About this task - The records follow. Print, word for word, the first line through the "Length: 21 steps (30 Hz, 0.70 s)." line.

:::

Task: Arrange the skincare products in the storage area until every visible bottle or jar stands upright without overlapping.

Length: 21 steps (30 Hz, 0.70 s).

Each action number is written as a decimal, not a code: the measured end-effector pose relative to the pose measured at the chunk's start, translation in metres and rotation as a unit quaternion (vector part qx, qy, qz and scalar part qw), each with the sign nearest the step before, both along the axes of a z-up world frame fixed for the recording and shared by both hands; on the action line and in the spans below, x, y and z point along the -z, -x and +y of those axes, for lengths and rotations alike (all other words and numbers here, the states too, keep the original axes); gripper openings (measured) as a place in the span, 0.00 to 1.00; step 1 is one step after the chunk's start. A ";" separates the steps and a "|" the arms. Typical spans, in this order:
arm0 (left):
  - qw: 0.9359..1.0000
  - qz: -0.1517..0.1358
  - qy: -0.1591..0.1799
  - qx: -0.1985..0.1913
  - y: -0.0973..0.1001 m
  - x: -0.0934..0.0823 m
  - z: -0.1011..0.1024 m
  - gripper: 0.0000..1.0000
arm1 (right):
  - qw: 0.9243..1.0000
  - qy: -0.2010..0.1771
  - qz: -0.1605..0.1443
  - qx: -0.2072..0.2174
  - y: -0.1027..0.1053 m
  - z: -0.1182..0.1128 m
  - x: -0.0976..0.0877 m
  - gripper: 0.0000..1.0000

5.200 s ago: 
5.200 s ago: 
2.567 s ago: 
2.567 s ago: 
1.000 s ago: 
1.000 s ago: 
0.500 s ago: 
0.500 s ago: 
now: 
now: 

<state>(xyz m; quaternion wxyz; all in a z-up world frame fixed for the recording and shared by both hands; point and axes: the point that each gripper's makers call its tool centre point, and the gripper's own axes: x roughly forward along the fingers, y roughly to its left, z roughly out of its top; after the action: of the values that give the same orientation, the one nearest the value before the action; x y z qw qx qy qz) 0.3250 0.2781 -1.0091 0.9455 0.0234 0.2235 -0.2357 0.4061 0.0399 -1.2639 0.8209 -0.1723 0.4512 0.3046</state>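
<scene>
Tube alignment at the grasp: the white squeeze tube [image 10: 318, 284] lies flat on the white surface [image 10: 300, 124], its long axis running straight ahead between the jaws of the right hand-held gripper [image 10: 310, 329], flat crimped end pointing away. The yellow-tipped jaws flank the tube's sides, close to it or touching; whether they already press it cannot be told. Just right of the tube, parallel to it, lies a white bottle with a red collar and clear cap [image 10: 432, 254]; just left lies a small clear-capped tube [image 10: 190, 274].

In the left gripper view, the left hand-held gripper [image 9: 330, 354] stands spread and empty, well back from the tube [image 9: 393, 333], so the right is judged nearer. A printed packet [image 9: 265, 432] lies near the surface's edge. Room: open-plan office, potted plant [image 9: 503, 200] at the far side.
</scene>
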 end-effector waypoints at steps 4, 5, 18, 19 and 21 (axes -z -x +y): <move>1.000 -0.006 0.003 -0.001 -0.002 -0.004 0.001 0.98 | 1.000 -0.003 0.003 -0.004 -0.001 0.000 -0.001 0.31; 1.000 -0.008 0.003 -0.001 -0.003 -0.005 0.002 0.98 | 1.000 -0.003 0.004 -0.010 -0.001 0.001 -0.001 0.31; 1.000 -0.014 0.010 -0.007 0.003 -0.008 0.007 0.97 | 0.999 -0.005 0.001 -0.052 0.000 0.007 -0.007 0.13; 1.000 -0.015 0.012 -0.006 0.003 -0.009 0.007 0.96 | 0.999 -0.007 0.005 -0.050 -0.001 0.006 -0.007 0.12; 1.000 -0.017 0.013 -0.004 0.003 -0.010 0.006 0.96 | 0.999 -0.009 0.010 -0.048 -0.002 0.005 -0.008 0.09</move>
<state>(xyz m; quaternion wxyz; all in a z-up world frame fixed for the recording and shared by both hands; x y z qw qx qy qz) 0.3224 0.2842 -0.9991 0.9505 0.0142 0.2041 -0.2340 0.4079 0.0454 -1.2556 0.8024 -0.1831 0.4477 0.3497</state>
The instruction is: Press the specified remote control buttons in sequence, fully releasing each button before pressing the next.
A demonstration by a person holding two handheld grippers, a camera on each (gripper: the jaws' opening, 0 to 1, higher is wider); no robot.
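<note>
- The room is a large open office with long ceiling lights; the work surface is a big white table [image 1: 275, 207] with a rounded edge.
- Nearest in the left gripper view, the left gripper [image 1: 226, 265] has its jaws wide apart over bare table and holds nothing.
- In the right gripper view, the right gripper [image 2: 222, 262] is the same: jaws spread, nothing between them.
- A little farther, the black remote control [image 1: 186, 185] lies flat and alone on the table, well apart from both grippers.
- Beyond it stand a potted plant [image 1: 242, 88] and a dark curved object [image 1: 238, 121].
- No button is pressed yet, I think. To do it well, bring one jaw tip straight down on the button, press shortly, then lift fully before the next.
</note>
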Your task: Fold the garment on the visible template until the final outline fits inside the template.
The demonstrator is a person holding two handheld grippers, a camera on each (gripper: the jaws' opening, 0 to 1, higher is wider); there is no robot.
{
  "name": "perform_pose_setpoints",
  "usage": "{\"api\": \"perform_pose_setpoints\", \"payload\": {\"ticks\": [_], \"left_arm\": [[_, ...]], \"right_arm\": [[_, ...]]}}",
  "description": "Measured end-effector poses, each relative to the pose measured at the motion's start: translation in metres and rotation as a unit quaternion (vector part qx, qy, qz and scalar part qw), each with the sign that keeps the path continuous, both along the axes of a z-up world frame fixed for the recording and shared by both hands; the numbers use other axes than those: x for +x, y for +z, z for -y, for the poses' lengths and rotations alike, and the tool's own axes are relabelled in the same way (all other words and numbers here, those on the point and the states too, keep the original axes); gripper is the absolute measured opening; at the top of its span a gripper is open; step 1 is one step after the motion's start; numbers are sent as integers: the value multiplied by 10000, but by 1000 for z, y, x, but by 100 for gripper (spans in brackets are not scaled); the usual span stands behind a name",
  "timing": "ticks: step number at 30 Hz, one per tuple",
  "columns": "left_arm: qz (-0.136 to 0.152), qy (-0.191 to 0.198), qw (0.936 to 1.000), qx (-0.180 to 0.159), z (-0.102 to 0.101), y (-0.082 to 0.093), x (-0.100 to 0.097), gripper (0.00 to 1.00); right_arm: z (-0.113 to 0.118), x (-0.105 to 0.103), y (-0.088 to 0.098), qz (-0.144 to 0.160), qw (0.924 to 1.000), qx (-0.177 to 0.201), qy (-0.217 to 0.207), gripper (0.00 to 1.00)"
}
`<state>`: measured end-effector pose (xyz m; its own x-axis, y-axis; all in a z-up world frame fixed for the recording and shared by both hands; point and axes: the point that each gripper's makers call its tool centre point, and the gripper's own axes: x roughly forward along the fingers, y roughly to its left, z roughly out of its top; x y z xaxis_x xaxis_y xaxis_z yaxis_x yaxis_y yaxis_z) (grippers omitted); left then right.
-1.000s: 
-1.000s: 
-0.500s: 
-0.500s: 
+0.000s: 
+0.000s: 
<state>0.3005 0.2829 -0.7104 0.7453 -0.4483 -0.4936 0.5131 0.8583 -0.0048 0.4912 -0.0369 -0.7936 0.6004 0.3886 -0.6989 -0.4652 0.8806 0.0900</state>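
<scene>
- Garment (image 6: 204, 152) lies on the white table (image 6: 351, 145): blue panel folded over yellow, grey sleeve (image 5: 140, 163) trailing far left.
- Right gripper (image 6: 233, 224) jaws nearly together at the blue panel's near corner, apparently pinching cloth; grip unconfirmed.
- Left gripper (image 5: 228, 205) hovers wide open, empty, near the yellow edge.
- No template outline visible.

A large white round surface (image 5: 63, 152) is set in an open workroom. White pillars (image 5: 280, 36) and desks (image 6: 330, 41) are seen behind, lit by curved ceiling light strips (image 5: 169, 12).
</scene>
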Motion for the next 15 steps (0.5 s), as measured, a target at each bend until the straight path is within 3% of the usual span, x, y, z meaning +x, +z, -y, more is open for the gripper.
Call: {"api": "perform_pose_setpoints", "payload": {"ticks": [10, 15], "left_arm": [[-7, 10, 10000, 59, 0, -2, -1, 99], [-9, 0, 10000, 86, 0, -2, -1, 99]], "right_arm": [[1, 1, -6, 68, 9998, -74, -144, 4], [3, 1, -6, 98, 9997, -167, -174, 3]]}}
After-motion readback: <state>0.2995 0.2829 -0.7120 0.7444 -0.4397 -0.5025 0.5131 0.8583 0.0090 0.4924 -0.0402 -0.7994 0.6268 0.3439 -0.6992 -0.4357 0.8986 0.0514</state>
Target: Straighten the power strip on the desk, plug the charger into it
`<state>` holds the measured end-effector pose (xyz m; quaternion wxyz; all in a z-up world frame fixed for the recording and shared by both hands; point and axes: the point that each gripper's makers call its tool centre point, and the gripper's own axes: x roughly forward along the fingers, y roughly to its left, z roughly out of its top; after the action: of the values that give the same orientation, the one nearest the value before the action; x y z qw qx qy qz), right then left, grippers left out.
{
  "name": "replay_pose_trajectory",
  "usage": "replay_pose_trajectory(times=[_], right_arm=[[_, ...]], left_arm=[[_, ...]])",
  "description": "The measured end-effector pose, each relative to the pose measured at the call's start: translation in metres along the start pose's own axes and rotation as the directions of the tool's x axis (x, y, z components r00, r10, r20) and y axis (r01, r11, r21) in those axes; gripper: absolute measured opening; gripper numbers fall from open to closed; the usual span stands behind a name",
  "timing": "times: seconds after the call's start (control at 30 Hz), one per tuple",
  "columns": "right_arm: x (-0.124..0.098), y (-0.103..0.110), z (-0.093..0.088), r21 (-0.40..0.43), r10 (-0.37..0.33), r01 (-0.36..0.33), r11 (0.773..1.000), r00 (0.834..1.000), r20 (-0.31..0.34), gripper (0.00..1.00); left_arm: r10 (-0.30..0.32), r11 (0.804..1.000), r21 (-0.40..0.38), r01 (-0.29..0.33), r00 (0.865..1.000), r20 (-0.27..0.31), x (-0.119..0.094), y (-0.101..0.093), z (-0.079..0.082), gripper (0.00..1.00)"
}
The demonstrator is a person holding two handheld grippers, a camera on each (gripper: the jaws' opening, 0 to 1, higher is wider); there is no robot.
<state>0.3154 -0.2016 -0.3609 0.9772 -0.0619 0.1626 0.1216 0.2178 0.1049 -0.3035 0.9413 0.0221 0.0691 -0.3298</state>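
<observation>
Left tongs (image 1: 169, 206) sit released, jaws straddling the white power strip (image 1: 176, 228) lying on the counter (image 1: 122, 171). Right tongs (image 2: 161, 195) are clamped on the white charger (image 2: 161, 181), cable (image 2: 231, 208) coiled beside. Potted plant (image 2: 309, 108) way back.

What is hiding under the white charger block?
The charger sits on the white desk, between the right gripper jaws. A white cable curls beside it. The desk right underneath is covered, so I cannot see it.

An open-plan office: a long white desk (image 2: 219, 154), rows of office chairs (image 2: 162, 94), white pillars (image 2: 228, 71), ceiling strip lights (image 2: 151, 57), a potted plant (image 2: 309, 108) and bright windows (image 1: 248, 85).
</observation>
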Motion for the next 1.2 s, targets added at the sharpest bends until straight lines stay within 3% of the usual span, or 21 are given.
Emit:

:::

Answer space -
Task: Arrange the skincare products in the storage area until every visible bottle or jar stands upright without overlapping.

Length: 21 steps (30 Hz, 0.70 s).

No further output is expected.